TChris is guest-hosting at Talk Left and posted a great editorial by one of the best on the bench, Federal District Court Judge Nancy Gertner. I can't claim to know her well, however I did deal with her back when she was still a practicing attorney and have been following her rise through the judicial hierarchy ever since. She's been a wise and courageous jurist and I would love to see her fill the next vacancy on the First Circuit.

Her editorial addresses Bush's proposal to increase the funding for programs designed to assist inmates in re-entering private life. Judge Gertner notes the thought is laudable but the current policies offer too little, too late.

I have seen the impact of imprisonment on the human beings I sentence. As a federal judge, I take pains to monitor these men and women after their release from prison. I visit the programs that our Probation Office uses for ex-offenders to support their efforts to restart their lives.

She notes retraining is a difficult task, made almost impossible by mandatory minimum sentencing and BoP's policy on releasing the inmates into the programs such as half-way houses.

The problem is that the policies our government has implemented, long before those prison gates are open, undermine a prisoner's opportunity for a second chance. Too many prisoners are serving sentences that are too long under conditions that are not remotely conducive to rehabilitation. We must change our approach long before reentry.

....Lengthy prison terms undermine an offender's chances for a meaningful life after prison. They destroy communities and decimate families that are already struggling, especially in our inner-cities. And from those decimated communities comes more crime.

....On Christmas Eve 2002, the Bureau of Prison announced that it would no longer place offenders who are six months before the end of their prison term to half-way houses; they now must wait until they have reached the last 10 percent of their terms, no matter how short a time that is. Nor would the bureau allow nonviolent offenders sentenced to short terms to be placed in the halfway houses either.

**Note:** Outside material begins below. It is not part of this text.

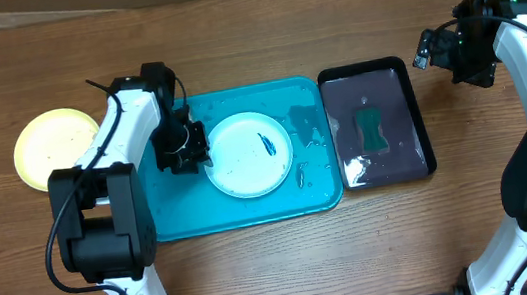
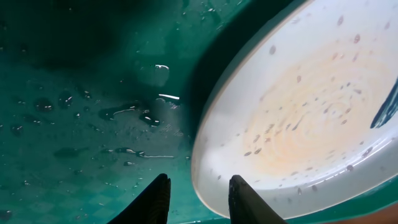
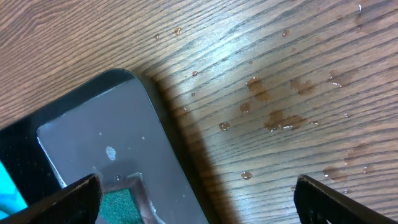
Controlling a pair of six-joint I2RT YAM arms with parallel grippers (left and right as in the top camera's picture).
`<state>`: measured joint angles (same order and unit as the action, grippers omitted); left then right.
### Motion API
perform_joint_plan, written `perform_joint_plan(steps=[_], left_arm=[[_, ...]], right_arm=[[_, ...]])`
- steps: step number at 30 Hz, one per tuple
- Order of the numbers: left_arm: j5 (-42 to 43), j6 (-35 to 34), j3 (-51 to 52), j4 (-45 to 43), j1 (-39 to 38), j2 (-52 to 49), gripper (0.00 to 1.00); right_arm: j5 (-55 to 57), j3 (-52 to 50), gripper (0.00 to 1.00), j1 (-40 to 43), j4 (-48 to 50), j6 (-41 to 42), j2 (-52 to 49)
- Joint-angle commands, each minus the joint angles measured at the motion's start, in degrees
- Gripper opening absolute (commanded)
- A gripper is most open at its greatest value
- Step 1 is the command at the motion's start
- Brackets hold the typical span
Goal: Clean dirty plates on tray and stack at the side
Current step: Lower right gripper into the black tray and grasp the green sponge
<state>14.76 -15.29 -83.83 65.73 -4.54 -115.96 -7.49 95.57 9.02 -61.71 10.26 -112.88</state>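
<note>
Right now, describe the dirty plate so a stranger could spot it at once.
Find the big teal tray in the middle of the table. The white plate lies in it. Unlike the yellow plate lying on bare wood, it carries a dark blue smear.

The overhead camera looks straight down from well above the table (image 1: 279, 276), with the arm bases along the bottom edge and both trays in frame. The left wrist camera sits very close over the wet teal tray (image 2: 74, 124), peering past its own fingertips (image 2: 155, 199) at the white plate (image 2: 298, 112); the overhead view shows this patch too. The right wrist camera hangs higher, tilted down at bare wood and one corner of the black tray (image 3: 93, 130), which the overhead view shows on the right.
</note>
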Motion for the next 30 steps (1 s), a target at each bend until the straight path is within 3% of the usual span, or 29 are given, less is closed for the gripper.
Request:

The halfway houses (which cost the taxpayer far less than keeping inmates caged) are now closing for lack of referrals and Bush wants to replace them with "faith based" groups. (I wonder if he means all those evangelists like Jimmy Swaggart that used to be on television?) The Honorable Judge suggests this is unlikely to bridge the gap.

In fact, talk of "reentry" seems to many to be a cruel joke in a society where the race to punish has made it next to impossible for ex-offenders to get public assistance or qualify for a host of government programs.

I think Bush is just paying lip service to the issue but I am glad he's addressing it. With well over two million people in some kind of prison, and close to half of those in the federal system being non-violent offenders, prison reform that allowed their release would spike the unemployment rolls. Better social services while they're incarcerated could solve that problem.